If there’s one thing I’ve learned in my 30-plus years in this business, it’s this: Some years start with a bang, and some years start with a whimper. However, the first few trading days in January do not necessarily set the tone for the rest of the year. That said, let’s review what has caused the financial markets to wake up on the wrong side of the bed this week. I’ll then provide my actionable advice for how to protect your portfolios while this shakes out.
For the third day this week, global uncertainty has spread to U.S. markets. On Monday, escalating tensions between Iran and Saudi Arabia roiled financial markets. Investors also fixated on China’s lackluster Purchasing Manages’ Index (PMI), which fell to 48.2 in December. While this was a small decline from November’s 48.6 reading, this is the 10th month in a row that China’s manufacturing sector has shrunk.
After a modest rebound on Tuesday, the market promptly resumed its temper tantrum on Wednesday. Possible causes ranged from North Korea’s alleged hydrogen bomb test to falling oil prices to the Fed’s statement that afternoon. Let me take a moment to address oil prices and the Fed, which are more pertinent to the market.
There’s no doubt that crude oil prices are going to remain depressed for the foreseeable future. Saudi Arabia and Iran continue to pump oil at a frantic pace, and without their cooperation, there’s little chance that other OPEC members will agree to cut production. This, coupled with China’s slowing economy, and the strong dollar, dragged global crude prices to a 10-year low today.
So, I advise everyone to continue to avoid energy and commodities stocks. I’ve been receiving questions about whether there’s a buying opportunity in the beaten down energy patch, but there’s just too much downside risk there. Instead, I’m loading up on consumer stocks that are benefitting from falling oil prices.

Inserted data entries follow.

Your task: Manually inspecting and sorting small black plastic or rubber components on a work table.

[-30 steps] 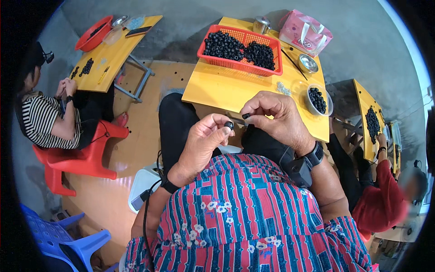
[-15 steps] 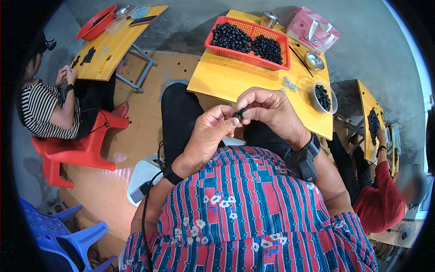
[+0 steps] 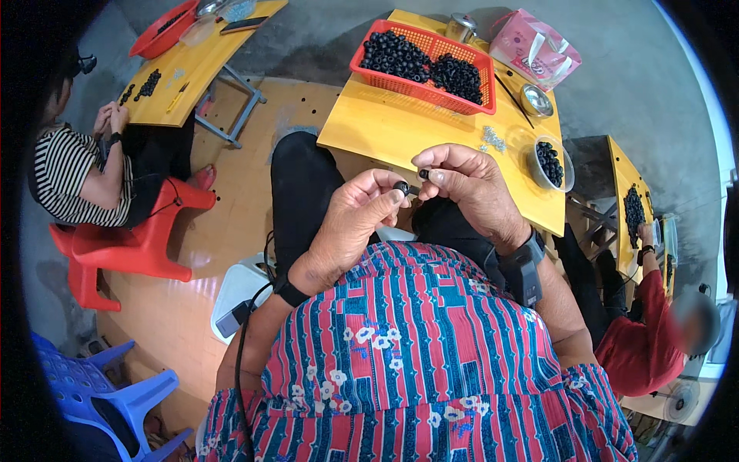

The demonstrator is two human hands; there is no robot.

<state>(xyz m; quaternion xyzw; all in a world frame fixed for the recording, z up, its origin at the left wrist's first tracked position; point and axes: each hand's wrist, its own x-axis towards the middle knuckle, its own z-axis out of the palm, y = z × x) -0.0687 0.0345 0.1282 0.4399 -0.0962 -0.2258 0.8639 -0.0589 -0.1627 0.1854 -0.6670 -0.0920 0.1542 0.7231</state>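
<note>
Between thumb and fingers, my left hand pinches a small round black ring-like part. My right hand grips a smaller black piece by thumb and forefinger. A narrow gap separates the two pieces, held above my lap at the near edge of the yellow table. On that table a red basket is heaped with black parts. A clear tub of similar black parts stands at its right edge, with a little pile of small silvery pieces close by.
Toward the back stand a lidded metal canister, a pink bag, a metal bowl and a thin dark rod. People work at tables on both sides. A red stool and blue chair are at left.
The two black pieces, together between my fingers before, are now apart. My right hand has shifted slightly up and right, while my left hand has moved slightly left.
</note>
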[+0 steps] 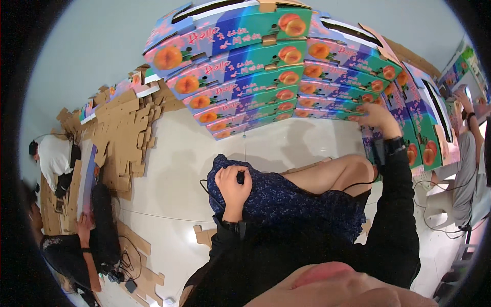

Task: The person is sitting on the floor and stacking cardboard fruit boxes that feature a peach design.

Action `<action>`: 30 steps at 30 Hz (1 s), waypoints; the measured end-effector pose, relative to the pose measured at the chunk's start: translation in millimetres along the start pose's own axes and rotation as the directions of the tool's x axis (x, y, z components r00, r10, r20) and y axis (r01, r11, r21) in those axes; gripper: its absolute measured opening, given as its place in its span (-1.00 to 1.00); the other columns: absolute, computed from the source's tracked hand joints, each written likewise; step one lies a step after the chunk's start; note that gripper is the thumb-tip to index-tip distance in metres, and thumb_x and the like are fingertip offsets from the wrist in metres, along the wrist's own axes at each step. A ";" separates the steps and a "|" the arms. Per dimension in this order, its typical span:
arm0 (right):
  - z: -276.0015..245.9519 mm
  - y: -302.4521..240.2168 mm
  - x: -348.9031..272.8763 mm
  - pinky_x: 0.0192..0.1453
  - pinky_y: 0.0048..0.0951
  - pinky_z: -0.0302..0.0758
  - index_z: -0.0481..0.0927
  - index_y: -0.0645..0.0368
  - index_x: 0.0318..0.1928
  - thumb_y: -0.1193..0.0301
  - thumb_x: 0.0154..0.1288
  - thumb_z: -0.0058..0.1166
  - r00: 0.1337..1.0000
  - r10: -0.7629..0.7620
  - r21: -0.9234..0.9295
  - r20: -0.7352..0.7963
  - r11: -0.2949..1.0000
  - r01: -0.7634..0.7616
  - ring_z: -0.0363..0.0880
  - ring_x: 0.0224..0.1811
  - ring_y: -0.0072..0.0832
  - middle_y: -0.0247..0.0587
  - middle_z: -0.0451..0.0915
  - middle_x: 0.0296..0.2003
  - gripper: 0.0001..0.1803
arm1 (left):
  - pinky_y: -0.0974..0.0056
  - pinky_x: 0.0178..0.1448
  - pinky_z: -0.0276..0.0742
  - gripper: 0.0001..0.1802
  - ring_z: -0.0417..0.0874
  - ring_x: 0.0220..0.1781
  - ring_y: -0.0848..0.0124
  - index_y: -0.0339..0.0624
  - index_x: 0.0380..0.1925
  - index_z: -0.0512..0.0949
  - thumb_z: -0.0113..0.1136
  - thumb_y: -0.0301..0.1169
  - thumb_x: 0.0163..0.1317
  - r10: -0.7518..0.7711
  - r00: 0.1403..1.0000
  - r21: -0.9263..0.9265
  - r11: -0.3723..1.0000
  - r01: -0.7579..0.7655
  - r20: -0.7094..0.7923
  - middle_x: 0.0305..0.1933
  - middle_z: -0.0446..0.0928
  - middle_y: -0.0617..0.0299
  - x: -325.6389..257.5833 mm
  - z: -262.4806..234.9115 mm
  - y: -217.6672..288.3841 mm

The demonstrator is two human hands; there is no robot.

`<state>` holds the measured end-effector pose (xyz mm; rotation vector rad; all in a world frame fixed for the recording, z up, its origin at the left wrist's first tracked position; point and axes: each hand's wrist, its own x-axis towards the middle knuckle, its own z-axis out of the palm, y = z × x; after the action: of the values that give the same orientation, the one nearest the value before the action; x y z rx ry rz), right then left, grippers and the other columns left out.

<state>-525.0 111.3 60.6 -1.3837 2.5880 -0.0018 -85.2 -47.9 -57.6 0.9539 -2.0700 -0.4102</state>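
My left hand [234,186] rests on the dark blue patterned skirt [286,199] over my knee. Its fingers are curled, and a small black spot shows between thumb and forefinger; I cannot make out what it is. My right hand [379,121] reaches forward to the front right, at the near side of a stack of peach-printed cardboard boxes [340,92]. Motion smears its fingers, so their grip and any contact with the boxes do not show. Another stack of the same boxes [240,64] rises beside it, straight ahead.
More peach boxes [427,120] stand at the right, near a person in grey trousers [463,174]. Flattened brown cardboard [120,138] lies piled at the left. Two people work there, one in white [55,158], one in black [69,256]. Cables [434,215] trail at right.
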 end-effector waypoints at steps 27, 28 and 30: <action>172.3 -100.8 -46.9 -0.04 0.00 0.37 0.59 0.02 -0.06 0.00 0.09 0.04 0.857 -0.418 0.219 0.302 0.905 0.364 0.56 -0.08 -0.09 -0.11 0.61 -0.18 -0.51 | 0.06 0.19 0.23 -0.92 0.54 -0.09 0.24 -0.03 -0.46 0.57 0.23 -0.37 0.00 0.000 0.997 0.242 0.970 -0.017 0.071 -0.27 0.57 0.27 4.4 17.6 12.2; 175.5 -98.4 -46.5 -0.05 -0.03 0.38 0.59 0.04 -0.07 0.01 0.09 0.04 0.877 -0.409 0.242 0.253 0.904 0.352 0.56 -0.09 -0.08 -0.09 0.61 -0.18 -0.51 | -0.04 0.28 0.13 -0.89 0.52 -0.02 0.22 -0.03 -0.43 0.57 0.23 -0.35 0.00 -0.009 0.999 0.283 0.959 -0.004 0.043 -0.23 0.58 0.27 4.1 20.2 12.4; 180.6 -90.1 -45.5 -0.06 -0.04 0.39 0.59 0.06 -0.08 0.02 0.09 0.04 0.875 -0.426 0.267 0.231 0.892 0.364 0.56 -0.09 -0.08 -0.07 0.61 -0.19 -0.51 | -0.20 0.41 -0.06 -0.86 0.46 0.16 0.20 0.00 -0.39 0.58 0.23 -0.31 0.00 -0.050 0.998 0.314 0.949 0.036 0.035 -0.13 0.59 0.30 2.7 25.4 8.6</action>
<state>-393.5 115.6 -99.1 -1.6664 1.9689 -0.1331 -110.3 -45.2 -67.1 1.1863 -2.1972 -0.1240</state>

Moving onto the Fed, I thought that yesterday’s FOMC minutes were very insightful. A number of Fed officials were clearly concerned about persistent deflation, suggesting that the FOMC will think very carefully before raising rates again. This, of course, is good news for the stock market.
As far as today is concerned, it appears to be more of the same. The U.S. indices are down about 1%, and once again China is the main culprit. This time, the yuan is in freefall after China’s central bank devalued the currency again. China also revealed that it spent $500 billion of its foreign currency reserves to prop up its currency last year.
I understand that there is a lot of global uncertainty out there, and that it’s frustrating to start the year on a shaky foot. However, with a good investing strategy, these kinds of pullbacks can open up solid buying opportunities. To that end, I’ll continue to be in touch through this daily blog as we navigate the changing market.